By Julie Christine Johnson / January 15, 2025 /


“What is a poem?” The Poet asks. I strain to hear her soft voice over the rain pelting the conservatory’s glass roof. “How do prose and poetry differ?”

“There is more room for the reader in a poem,” I offer. “Prose fills the silences. Poetry lets the reader sit still within them.”

The Poet reads Eavan Boland’s Quarantine aloud and I sob, flayed open at the image of a husband and wife dying of hunger during the Great Famine, the man holding his wife’s bare feet against his chest to warm and comfort her as she breathes her last.

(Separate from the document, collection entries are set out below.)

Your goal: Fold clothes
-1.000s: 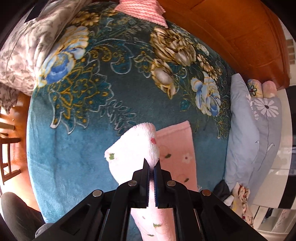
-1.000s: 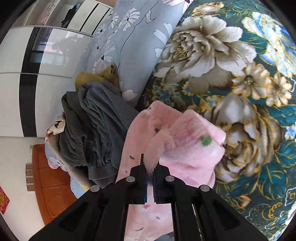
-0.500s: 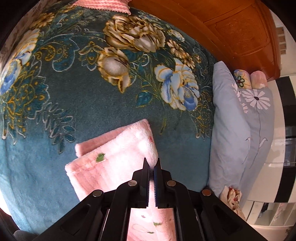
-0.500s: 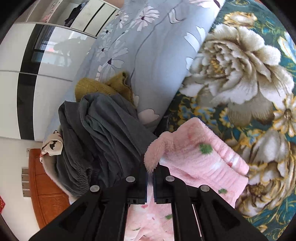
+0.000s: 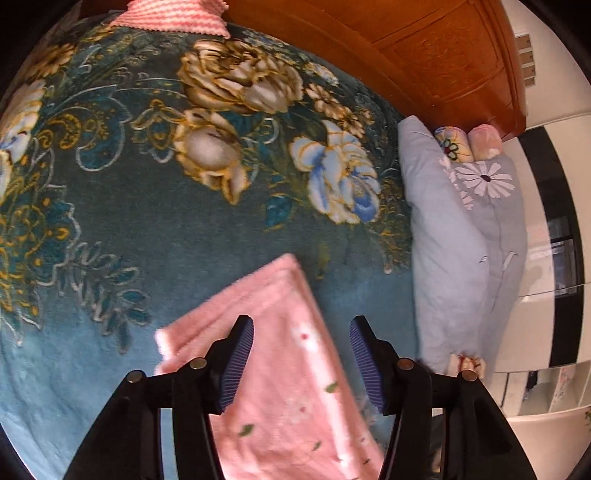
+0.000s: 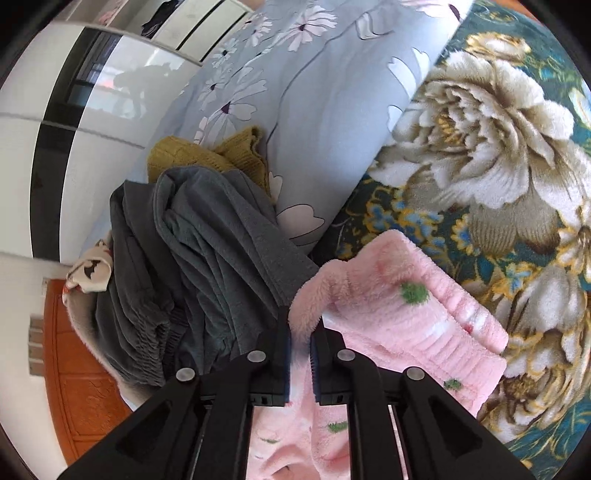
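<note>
Pink fleece garment (image 5: 295, 376): folded, printed with small green leaves and pale flowers, lying flat on the teal floral blanket (image 5: 155, 206); a fluffy corner of it (image 6: 321, 295) is raised.

Left gripper (image 5: 301, 354): jaws spread wide above the folded garment, nothing between them.

Right gripper (image 6: 300, 343): jaws narrow, pinching the raised corner of the pink fleece.

Grey-blue duvet with white daisies (image 6: 314, 92): bunched along the blanket's edge.

Dark grey clothes (image 6: 207, 266): heaped against the duvet, just beside the pink garment; a mustard knit (image 6: 207, 151) shows behind the heap.

Pink knit cloth (image 5: 173, 16): at the blanket's far edge.

Wooden headboard (image 5: 424, 48): beyond the blanket.
</note>
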Demonstrator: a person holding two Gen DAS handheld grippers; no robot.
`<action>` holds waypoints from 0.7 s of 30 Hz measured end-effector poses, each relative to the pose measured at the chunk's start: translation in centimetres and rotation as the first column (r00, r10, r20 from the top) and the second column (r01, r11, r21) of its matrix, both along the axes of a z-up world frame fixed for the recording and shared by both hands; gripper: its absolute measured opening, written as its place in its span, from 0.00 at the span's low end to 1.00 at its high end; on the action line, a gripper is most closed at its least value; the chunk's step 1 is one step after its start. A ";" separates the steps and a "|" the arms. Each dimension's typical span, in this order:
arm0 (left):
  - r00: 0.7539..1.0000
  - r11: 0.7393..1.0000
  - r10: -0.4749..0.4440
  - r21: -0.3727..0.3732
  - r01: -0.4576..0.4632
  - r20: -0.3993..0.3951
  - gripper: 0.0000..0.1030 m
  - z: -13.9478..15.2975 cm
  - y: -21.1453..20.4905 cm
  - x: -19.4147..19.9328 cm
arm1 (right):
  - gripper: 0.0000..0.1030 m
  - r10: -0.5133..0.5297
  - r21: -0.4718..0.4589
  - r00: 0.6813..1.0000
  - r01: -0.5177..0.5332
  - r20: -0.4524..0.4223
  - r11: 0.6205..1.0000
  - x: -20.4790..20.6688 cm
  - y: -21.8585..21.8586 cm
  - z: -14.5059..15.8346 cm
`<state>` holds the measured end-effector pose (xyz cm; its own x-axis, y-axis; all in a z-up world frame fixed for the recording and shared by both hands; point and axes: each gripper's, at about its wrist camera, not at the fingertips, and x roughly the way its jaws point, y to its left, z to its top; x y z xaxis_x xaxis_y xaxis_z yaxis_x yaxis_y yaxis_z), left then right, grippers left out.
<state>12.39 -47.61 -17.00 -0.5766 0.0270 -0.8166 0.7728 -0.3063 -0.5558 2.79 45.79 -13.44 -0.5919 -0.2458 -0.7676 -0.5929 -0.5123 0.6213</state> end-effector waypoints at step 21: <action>0.994 0.998 -0.029 0.064 0.022 0.108 0.10 -6.9 4.0 3.8 | 0.62 -0.162 -0.124 0.982 0.174 0.099 0.977 11.8 1.1 -8.1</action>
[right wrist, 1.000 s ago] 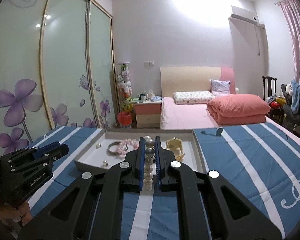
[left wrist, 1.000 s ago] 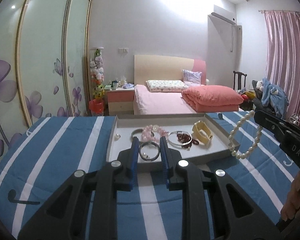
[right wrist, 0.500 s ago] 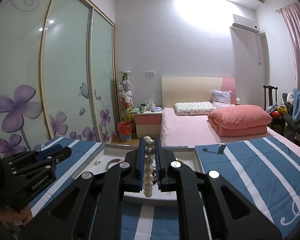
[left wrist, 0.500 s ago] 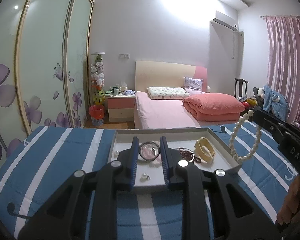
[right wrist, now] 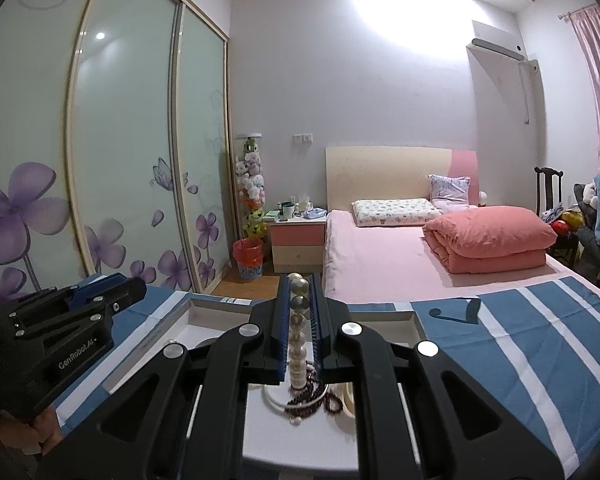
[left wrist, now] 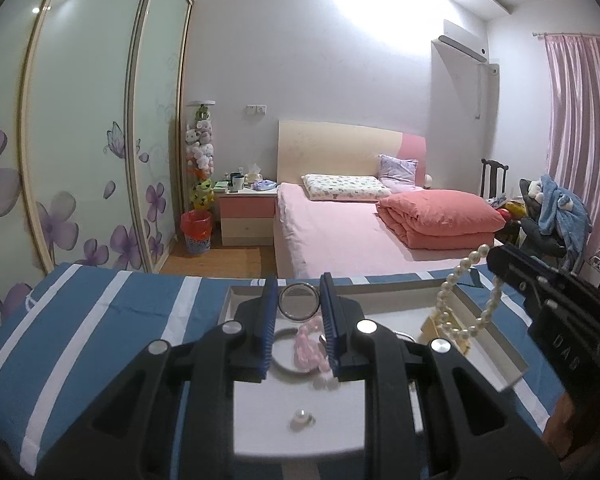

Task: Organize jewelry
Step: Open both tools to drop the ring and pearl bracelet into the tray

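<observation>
Left tool (left wrist: pixel 299 308) tilted slightly down, clenched on a round silver metal bangle (left wrist: pixel 299 306) held at the fingertips above the shallow white open tray (left wrist: pixel 496 344). Right tool (right wrist: pixel 299 312) nearly level, clenched on a white pearl bead strand (right wrist: pixel 298 344), the loop hanging below its tip over the tray (seen from the left wrist view). Below the left tool: a pink bead bracelet (left wrist: pixel 310 346) and a loose white pearl (left wrist: pixel 301 416). Blue-and-white striped surface (left wrist: pixel 100 320) under the tray. Writing: "GenRobot.AI" on the left tool body, "DAS" on the right.
</observation>
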`<state>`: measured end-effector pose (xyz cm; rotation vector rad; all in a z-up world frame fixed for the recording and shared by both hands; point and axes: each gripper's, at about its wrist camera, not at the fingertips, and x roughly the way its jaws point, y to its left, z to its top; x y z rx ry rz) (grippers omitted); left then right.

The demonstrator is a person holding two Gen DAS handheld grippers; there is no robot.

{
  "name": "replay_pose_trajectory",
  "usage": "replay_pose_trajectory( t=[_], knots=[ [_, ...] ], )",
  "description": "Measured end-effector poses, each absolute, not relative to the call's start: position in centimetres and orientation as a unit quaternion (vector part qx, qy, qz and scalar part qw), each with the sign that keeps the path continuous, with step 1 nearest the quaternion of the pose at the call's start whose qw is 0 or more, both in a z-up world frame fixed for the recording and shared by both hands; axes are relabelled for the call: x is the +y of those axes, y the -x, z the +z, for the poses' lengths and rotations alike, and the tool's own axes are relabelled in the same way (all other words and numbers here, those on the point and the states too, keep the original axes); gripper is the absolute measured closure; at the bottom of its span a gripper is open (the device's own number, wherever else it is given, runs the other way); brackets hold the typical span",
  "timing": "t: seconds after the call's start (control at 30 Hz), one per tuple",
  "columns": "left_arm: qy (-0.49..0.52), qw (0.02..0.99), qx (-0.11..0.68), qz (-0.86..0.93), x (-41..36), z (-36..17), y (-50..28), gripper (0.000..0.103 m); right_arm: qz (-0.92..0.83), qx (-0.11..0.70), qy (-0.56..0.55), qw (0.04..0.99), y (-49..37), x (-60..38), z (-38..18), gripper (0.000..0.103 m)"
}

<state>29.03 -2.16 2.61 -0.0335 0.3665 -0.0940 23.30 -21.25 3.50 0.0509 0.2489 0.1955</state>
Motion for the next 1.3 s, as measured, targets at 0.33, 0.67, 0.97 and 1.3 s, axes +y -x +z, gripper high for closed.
replay_pose_trajectory(
  t=[0.33, 0.67, 0.97, 1.3],
  knots=[
    [0.038, 0.981, 0.185, -0.049, -2.5, 0.8, -31.1, 0.081, 0.095, 0.137, -0.044, 0.985, -24.7, -22.0, 2.1, 0.093],
    [0.03, 0.977, 0.201, -0.065, -2.8, -0.7, -32.0, 0.081, 0.096, 0.153, -0.037, 0.983, -25.7, -21.7, 1.5, 0.092],
    [0.032, 0.975, 0.21, -0.072, -2.5, -1.2, -32.6, 0.081, 0.086, 0.14, -0.037, 0.986, -25.5, -21.8, 1.6, 0.05],
    [0.032, 0.971, 0.221, -0.087, -2.7, -1.6, -33.1, 0.081, 0.064, 0.124, -0.037, 0.99, -25.5, -22.2, 1.5, 0.049]
  ],
)
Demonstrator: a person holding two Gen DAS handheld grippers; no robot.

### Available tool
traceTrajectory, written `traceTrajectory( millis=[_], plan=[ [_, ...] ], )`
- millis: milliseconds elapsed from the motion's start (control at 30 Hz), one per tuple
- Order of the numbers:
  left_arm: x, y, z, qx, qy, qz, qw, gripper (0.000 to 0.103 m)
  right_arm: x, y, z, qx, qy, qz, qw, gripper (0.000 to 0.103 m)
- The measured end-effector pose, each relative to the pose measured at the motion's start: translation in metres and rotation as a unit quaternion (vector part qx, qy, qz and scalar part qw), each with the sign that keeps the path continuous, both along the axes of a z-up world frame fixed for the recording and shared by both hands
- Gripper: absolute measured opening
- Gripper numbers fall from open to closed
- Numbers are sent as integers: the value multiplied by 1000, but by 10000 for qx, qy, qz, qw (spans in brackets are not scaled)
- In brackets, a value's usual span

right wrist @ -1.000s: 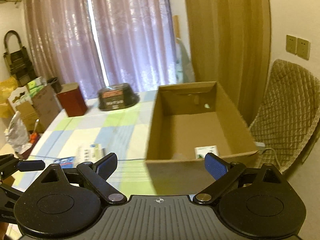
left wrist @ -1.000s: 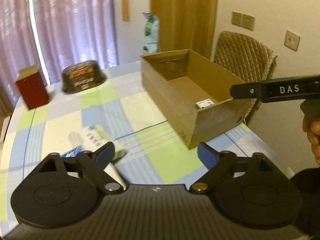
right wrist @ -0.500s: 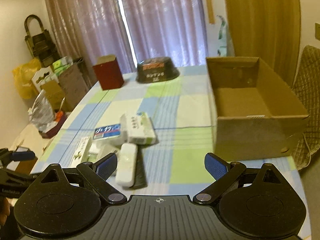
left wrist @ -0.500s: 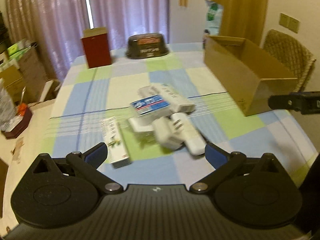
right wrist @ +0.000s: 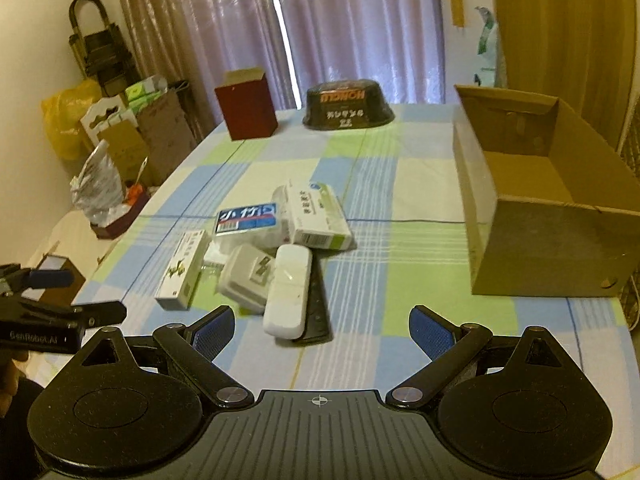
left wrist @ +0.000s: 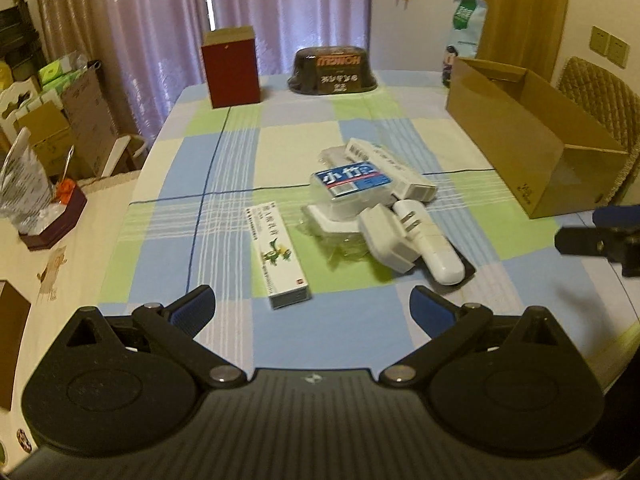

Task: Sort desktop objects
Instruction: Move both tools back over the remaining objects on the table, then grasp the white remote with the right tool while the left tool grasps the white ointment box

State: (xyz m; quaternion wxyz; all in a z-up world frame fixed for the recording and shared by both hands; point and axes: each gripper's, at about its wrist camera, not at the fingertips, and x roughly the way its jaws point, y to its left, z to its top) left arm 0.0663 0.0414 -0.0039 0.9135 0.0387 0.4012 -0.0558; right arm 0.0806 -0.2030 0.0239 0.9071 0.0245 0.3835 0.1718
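Observation:
A pile of small items lies mid-table on the checked cloth. It holds a long white-and-green carton [left wrist: 280,254] [right wrist: 182,276], a blue-labelled clear box [left wrist: 352,182] [right wrist: 246,218], a white carton [left wrist: 390,168] [right wrist: 316,216], a white plug adapter [left wrist: 390,238] [right wrist: 246,276] and a white oblong block [left wrist: 436,248] [right wrist: 288,290] on a flat black slab. An open cardboard box [left wrist: 528,148] [right wrist: 552,216] stands at the right. My left gripper [left wrist: 313,306] hovers open just short of the long carton. Also open and empty, my right gripper [right wrist: 323,328] sits near the block.
A red box [left wrist: 232,66], an upturned dark bowl pack [left wrist: 334,68] and a green-white bag [left wrist: 464,28] stand at the table's far end. A wicker chair [left wrist: 600,96] is behind the cardboard box. Bags and cartons [right wrist: 116,148] crowd the floor on the left.
Both views have swung away from the cardboard box and pulled back, so the pile now lies straight ahead. Both grippers have stayed open and empty.

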Motion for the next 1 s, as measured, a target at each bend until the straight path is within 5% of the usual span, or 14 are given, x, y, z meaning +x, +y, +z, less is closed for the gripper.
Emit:
traceTrajectory(
  millis=[567,733,833,1000],
  plan=[
    [47,15,-35,47,258,168,9995,101,44,34,-56,12,476,314,9984,96],
    [61,17,-48,-14,412,128,9991,92,56,39,-66,14,532,404,9978,96],
    [68,17,-53,-10,441,110,9990,91,63,43,-70,45,586,482,9971,73],
    [80,15,-63,22,533,34,9986,85,72,49,-77,-12,620,528,9967,73]
  ],
)
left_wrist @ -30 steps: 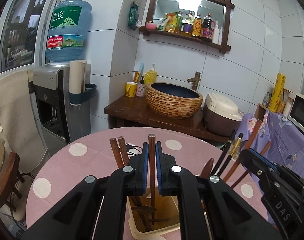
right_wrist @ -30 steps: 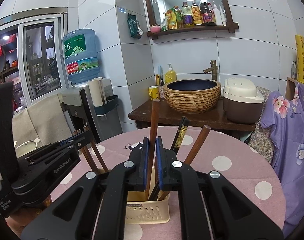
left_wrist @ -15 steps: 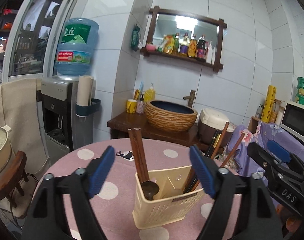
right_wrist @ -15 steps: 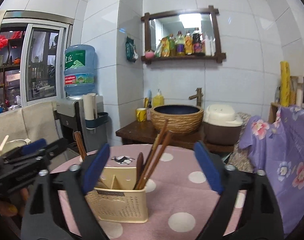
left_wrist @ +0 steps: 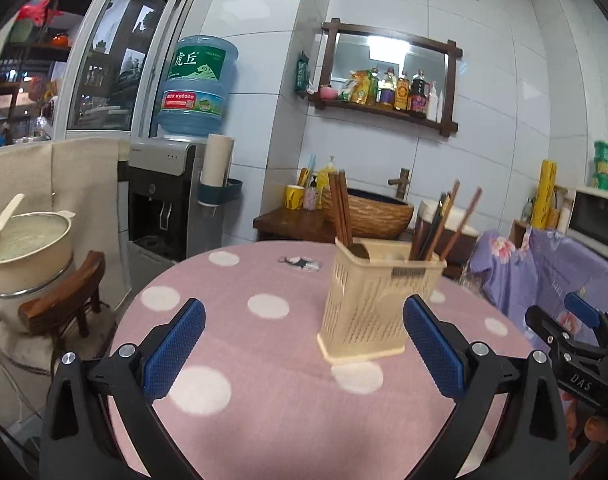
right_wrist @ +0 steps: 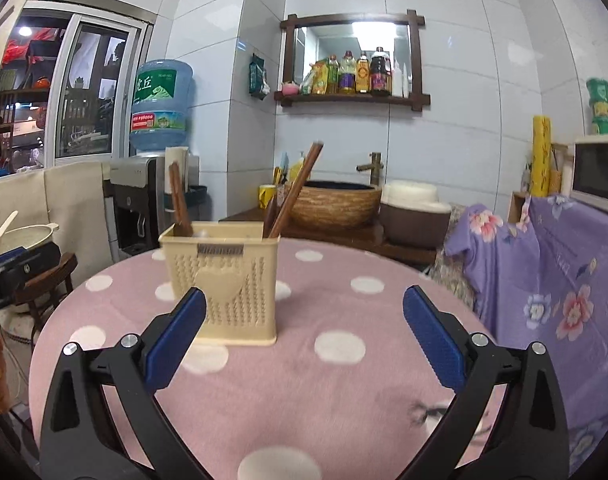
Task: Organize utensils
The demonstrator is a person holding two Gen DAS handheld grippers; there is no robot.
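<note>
A cream perforated utensil holder (left_wrist: 377,304) stands upright on the pink dotted table. Brown chopsticks (left_wrist: 339,208) stick out of its left compartment. Dark chopsticks and wooden handles (left_wrist: 443,220) lean in its right one. My left gripper (left_wrist: 303,305) is short of the holder, its jaws opening wide with nothing between them. In the right wrist view the holder (right_wrist: 224,280) sits just beyond the left finger. My right gripper (right_wrist: 304,294) also has its jaws opening, with only tablecloth between them. Each gripper shows at the edge of the other's view: the right one (left_wrist: 575,344) and the left one (right_wrist: 20,264).
The round table (left_wrist: 264,380) has a pink cloth with white dots. A wooden stool bearing a pot (left_wrist: 28,248) stands at its left, with a water dispenser (left_wrist: 172,200) behind. A basin (right_wrist: 335,204) and a rice cooker (right_wrist: 415,212) stand at the back, and a purple floral cloth (right_wrist: 543,280) hangs at the right.
Both grippers were shut on utensil handles over the holder. They have let go, opened wide and drawn back and down from it. The utensils now stand in the holder.
</note>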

The Poet’s mellifluous voice takes me inside W.S. Merwin’s Thanks and I see what it is to weave bitter irony and anger into banal expressions of gratitude.

The Poet asks us to write poems of our own. “The real things of the world are the entry point to the imagination,” she says. “Keep your writing grounded by writing from a real place.”

~

I have come to this writers’ retreat center in Southwest Ireland to spend two weeks working in concentrated solitude. I’ll review the galley of my debut novel, just a few months out from launch: it’s my last chance to make any (minor) changes. I will also hike the hills and explore the villages that are the setting of my second novel, very newly under contract. Thirteen years have passed since my last visit to the Beara Peninsula, a remote and wild tongue of land that juts into the frigid Atlantic. I want to make certain I depict its landscapes just right. I work steadily on my galley from early in the morning until lunchtime, hit the trails that crisscross the hills between the villages of Eyries and Allihies in the afternoons, and in the evenings I write. If there is heaven on earth, this is it for me.

Then, just as I’m closing out the first week, the earth shifts. In a stunning turn of serendipity, the Beara’s own celebrated poet, Leanne O’Sullivan, arrives to lead a weeklong poetry workshop. It was Leanne’s poetry collections An Cailleach Beara and The Mining Road that inspired the themes and plotlines of my “Irish” novel, The Crows of Beara. After a breathless (me) conversation with the residency coordinator, a place is made for me as eight other writers arrive.

~

I am not a poet. As a writer of prose, I know the value of rhythm and form, of the carefully chosen word, the breath taken, the meaning conferred in a phrase or in the spaces in-between. But to actually write my own poems? I am rattled. How do I begin? What is my way into a poem?

Each day I search for something vital and tangible to ground me in my words. Here I am in this land of legends, where inspiration seeps from slabs of stone sculpted by Bronze Age hands—now scratching posts for the russet and inky-black flanks of Angus and Friesian. Yet I arrive each morning without a poem. I am anxious. Mortified. I wonder what I’m doing here amidst true poets, who bring work to share, prepared to critique and be critiqued.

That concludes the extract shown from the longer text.